> [DESCRIPTION OF THE TASK]: Leaving pictures out, repeat word for word the line that has "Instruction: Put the" and each line that follows it to the end of the listing.

> [DATASET EXTRACT]:
=== Begin Enclosure ===
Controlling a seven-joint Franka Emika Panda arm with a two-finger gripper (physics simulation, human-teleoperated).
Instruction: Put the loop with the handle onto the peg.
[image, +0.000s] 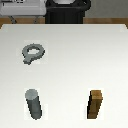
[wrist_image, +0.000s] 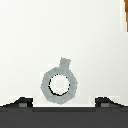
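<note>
One tool (wrist_image: 60, 101) above the flat-lying loop with the handle (wrist_image: 59, 82), fingertips (wrist_image: 22, 103) apart, nothing between them.

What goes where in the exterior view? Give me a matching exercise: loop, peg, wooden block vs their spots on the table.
Things:
1. loop with the handle
2. peg
3. brown wooden block

Places (exterior view):
A. near edge of the white table, on the view's right
B. lying flat, toward the view's left, farther back than the two upright things
C. standing upright at the near edge, on the view's left

Pairs: 1-B, 2-C, 3-A
</note>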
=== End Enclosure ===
> [PROBLEM SOLUTION]:
Instruction: Put the loop with the handle onto the peg.
[image, +0.000s] 
[wrist_image, +0.000s] 
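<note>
One tool (wrist_image: 60, 101) above the flat-lying loop with the handle (wrist_image: 59, 82), fingertips (wrist_image: 22, 103) apart, nothing between them.

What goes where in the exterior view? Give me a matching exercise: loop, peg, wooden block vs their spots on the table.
Things:
1. loop with the handle
2. peg
3. brown wooden block

Places (exterior view):
A. near edge of the white table, on the view's right
B. lying flat, toward the view's left, farther back than the two upright things
C. standing upright at the near edge, on the view's left

Pairs: 1-B, 2-C, 3-A
</note>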

This finishes the output for the exercise.